On comprend ainsi que tout en partant d'une réflexion sur deux facultés propres à l'humain, la conscience de soi en tant que sujet et la raison comme faculté de penser le tout dont l'humain n'est qu'une partie, le texte permet par ailleurs de penser l’humain aussi bien en tant que sujet individuel que comme membre d'une communauté politique instituant des modèles culturels d’humanité, en même temps que des critères pour une mémoire collective, autrement dit pour constituer l'histoire de cette communauté.
[Commentaire
développé]
« Les
Grecs » : comme l'annoncent ces tout premiers mots, Arendt
ne cherche pas ici à formuler sa propre pensée sur la condition
humaine, ni même à restituer celle d'un auteur en particulier, mais
plus généralement à nous présenter une façon de penser propre à
toute une culture, voire à une civilisation toute entière. Voici
donc, si on en croit Arendt, ce que les anciens grecs, contemporains
de Socrate, Platon et Aristote aux 5 et 4ème siècles avant notre
ère, pensaient de l'homme, de sa condition, de sa place dans
« l'univers », dans l'ensemble de tout ce qui peut
exister, dieux et animaux confondus : « les hommes sont
'les mortels', les seuls mortels existants», par conséquent les
seuls « préoccupés » par la quête d'immortalité.
Si
étrange cette façon de penser puisse-t-elle sembler à un lecteur
de « notre ère », en son 21ème siècle !, du moins
devons-nous reconnaître que sur ce point précis, à savoir le fait
unique de la mortalité humaine au sein de « la nature »,
elle porte sur un point qui est central dans toute culture. En effet,
à partir de notre façon de penser notre place en ce monde, la place
de l'homme et le temps pendant lequel chaque homme peut occuper cette
place, se déduisent logiquement toutes nos conduites : le
rapport à soi-même, le rapport à autrui, le rapport aux autres
vivants et même le rapport à la matière, qui finit par nous
apparaître comme une scène sans âge pour des acteurs éphémères.

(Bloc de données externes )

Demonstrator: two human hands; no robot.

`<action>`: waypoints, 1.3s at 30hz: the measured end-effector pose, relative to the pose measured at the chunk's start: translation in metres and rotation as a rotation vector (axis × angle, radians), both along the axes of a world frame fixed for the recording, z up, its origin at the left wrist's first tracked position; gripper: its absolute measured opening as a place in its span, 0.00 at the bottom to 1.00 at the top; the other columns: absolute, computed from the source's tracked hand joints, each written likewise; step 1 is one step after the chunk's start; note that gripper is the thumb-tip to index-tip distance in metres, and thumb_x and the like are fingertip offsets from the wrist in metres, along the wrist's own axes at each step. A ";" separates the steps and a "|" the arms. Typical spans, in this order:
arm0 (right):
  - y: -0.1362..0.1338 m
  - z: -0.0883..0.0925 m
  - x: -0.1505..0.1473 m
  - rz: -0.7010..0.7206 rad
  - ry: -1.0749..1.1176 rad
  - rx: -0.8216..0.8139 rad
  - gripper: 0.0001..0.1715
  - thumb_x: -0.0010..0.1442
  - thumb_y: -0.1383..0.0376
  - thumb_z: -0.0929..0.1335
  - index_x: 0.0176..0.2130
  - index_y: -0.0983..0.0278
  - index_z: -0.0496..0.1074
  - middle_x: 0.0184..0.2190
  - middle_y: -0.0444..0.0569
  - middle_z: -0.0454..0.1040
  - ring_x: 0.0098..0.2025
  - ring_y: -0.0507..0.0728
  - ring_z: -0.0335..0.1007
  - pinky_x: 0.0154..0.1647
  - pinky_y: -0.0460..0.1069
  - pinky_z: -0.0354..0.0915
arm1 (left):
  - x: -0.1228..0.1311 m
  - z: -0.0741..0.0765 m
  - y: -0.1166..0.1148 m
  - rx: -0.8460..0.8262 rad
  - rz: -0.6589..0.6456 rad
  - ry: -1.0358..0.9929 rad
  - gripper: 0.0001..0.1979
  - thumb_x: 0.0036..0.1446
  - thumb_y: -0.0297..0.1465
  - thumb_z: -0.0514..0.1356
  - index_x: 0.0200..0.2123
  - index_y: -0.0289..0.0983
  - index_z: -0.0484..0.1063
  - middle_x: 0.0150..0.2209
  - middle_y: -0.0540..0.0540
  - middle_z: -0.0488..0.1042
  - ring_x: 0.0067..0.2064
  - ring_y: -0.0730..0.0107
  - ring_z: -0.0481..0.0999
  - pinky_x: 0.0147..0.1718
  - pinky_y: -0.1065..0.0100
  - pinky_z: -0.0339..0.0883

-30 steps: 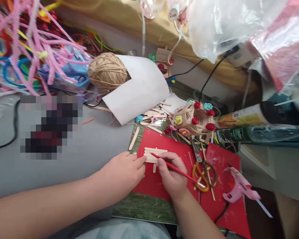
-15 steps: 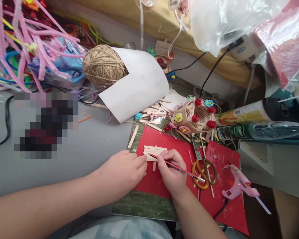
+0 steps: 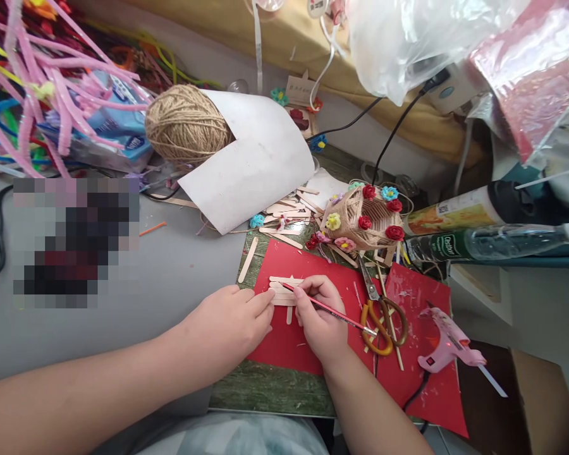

A partir d'autres présupposés culturels, ceux du christianisme,
Pascal le souligne dans ses Pensées sans complaisance et
avec force : « Partis. Il faut vivre autrement dans le monde,
selon ces diverses suppositions : (1) s’il est sûr qu’on y sera
toujours, si on pourrait y être toujours; (...) ».
La
question, à laquelle la civilisation grecque apporte une réponse
...« grecque », peut donc être considérée comme une
question au cœur de toute culture, voire la question qui fonde toute
culture. En fonction de l'idée qu'ils se feront de ce qu'ils sont et
de la place qui leur revient, les hommes feront en effet
l'acquisition de tout ce qui correspond à cet idée, à cet idéal
d'humanité, pour pouvoir s'y conformer. En ce sens, la pensée
grecque nous est proche par la question qu'elle nous adresse :
elle met en question non pas seulement la condition de l'homme
« moderne » mais bel et bien, pour reprendre le titre
précis du livre de Arendt, « la condition humaine » (The
human condition est le titre original de son livre).
A
supposer que la position de «l'homme moderne» soit éloignée de
celle des anciens Grecs, constatons cependant la cohérence propre à
la prise de position grecque, qui nous permet de la comprendre. Si
notre propre «conception» des choses nous conduisait à penser que
rien autour de nous n'était exposé à la mort, à la disparition ou
à la destruction, ne nous étonnerions-nous pas de notre redoutable
exception ? Ne nous sentirions-nous pas littéralement déplacés,
à part, nous qui par ailleurs sommes les êtres aux yeux, à la
pensée desquels le réel déploie son étendue plus visiblement que
pour n'importe quels autres êtres ? Par notre observation, nos
connaissances diverses et même nos investigations scientifiques, en
biologie, en physique et en astrophysique, nous sommes les êtres qui
peuvent avoir la conscience la plus claire, la plus approfondie, la
plus élargie, du réel, de tout ce qu'il y a sur la Terre et bien
au-delà, et nous serions donc d'autant plus cruellement confrontés
au constat que nous seuls serions mortels : par notre
observation nous occupons «le centre» (l.) d'une sphère, le
«cosmos» selon la conception grecque, à l'intérieur de laquelle
nous nous sentons à part, nous dont les vies individuelles
sont «de toutes parts» environnées par «une nature immortelle et
des dieux immortels».
Si
les religions monothéistes, judaïsme, islam et christianisme, nous
ont habitués à concevoir une divinité au singulier, sans
dérivation d'une divinité à partir d'une autre, donc sans
commencement et sans fin, c'est-à-dire une divinité éternelle, de
tous les temps parce qu'en dehors du temps, le concept d'un dieu
naissant mais ne mourant point, donc n'ayant pas toujours existé
mais existant pour toujours, contredit la culture religieuse de la
plupart d'entre nous. Toutefois, en ce domaine, il n'est question que
de dogmes, c'est-à-dire d'affirmations indémontrables, auxquels il
serait vain d'opposer la logique de nos raisonnements. En revanche,
l'affirmation concernant les «animaux» (l. ), existant «uniquement
comme membres d'une espèce», et donc n'ayant pas de «vie
individuelle» peut surprendre puisque par ailleurs la moindre
observation empirique permet d'établir qu'il y a bien ici «un»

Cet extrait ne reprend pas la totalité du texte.